» Goal of the exercise:
In the listing below, print exactly the lines between the line holding "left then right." and the line holding "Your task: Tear", inclusive, and no more.

******************************

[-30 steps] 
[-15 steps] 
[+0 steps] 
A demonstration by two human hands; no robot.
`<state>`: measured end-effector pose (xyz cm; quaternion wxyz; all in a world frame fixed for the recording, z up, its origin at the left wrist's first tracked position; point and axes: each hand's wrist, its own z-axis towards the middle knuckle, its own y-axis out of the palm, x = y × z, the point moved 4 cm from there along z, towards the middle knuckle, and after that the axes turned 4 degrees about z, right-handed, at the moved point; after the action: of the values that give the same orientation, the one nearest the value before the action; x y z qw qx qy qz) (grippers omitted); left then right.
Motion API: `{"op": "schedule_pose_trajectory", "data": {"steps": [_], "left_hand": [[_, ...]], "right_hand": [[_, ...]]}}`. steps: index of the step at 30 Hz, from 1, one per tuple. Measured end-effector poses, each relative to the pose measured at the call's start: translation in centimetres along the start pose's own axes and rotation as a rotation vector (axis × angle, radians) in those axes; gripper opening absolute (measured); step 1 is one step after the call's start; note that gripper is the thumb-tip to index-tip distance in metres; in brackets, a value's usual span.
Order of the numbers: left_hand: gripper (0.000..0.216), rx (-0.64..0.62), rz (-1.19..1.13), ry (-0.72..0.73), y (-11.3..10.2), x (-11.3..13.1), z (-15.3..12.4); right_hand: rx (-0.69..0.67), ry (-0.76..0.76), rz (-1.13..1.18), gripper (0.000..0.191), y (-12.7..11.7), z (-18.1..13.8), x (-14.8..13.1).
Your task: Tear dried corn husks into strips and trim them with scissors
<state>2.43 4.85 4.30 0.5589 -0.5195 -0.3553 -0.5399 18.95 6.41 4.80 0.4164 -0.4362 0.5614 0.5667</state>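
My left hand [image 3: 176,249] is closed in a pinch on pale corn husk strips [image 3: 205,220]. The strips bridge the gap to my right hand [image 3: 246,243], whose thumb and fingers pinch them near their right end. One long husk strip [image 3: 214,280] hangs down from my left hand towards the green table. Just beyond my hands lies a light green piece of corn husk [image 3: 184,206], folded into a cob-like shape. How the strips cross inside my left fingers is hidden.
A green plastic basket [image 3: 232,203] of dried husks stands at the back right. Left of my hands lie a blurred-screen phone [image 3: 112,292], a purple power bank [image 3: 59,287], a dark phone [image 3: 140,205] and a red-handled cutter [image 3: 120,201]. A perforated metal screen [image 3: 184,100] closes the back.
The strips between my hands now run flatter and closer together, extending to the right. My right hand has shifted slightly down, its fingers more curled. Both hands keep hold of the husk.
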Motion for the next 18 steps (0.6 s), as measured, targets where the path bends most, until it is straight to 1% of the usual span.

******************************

» Expected output:
`<state>`: measured end-effector pose (xyz cm; quaternion wxyz; all in a world frame fixed for the recording, z up, its origin at the left wrist's first tracked position; point and axes: each hand's wrist, its own z-axis towards the middle knuckle, its own y-axis out of the palm, x = y × z, the point moved 4 cm from there along z, towards the middle knuckle, and after that the axes turned 4 degrees about z, right-handed, at the moved point; after the action: of the values that give the same orientation, the one nearest the value before the action; x y z qw qx qy qz) (grippers omitted); left then right.
Motion API: `{"op": "schedule_pose_trajectory", "data": {"steps": [_], "left_hand": [[_, ...]], "right_hand": [[_, ...]]}}`. steps: index of the step at 30 Hz, from 1, one per tuple. Measured end-effector poses, each relative to the pose measured at the call's start: translation in centimetres along the start pose's own axes and rotation as a rotation vector (axis × angle, radians) in those axes; gripper opening absolute (measured); step 1 is one step after the call's start; note that gripper is the thumb-tip to index-tip distance in metres; in brackets, a value's usual span.
Order of the numbers: left_hand: gripper (0.000..0.216), rx (-0.64..0.62), rz (-1.19..1.13), ry (-0.72..0.73), y (-11.3..10.2), x (-11.3..13.1), z (-15.3..12.4); right_hand: rx (-0.69..0.67), ry (-0.76..0.76), rz (-1.13..1.18), gripper (0.000..0.191), y (-12.7..11.7), z (-18.1..13.8), x (-14.8..13.1).
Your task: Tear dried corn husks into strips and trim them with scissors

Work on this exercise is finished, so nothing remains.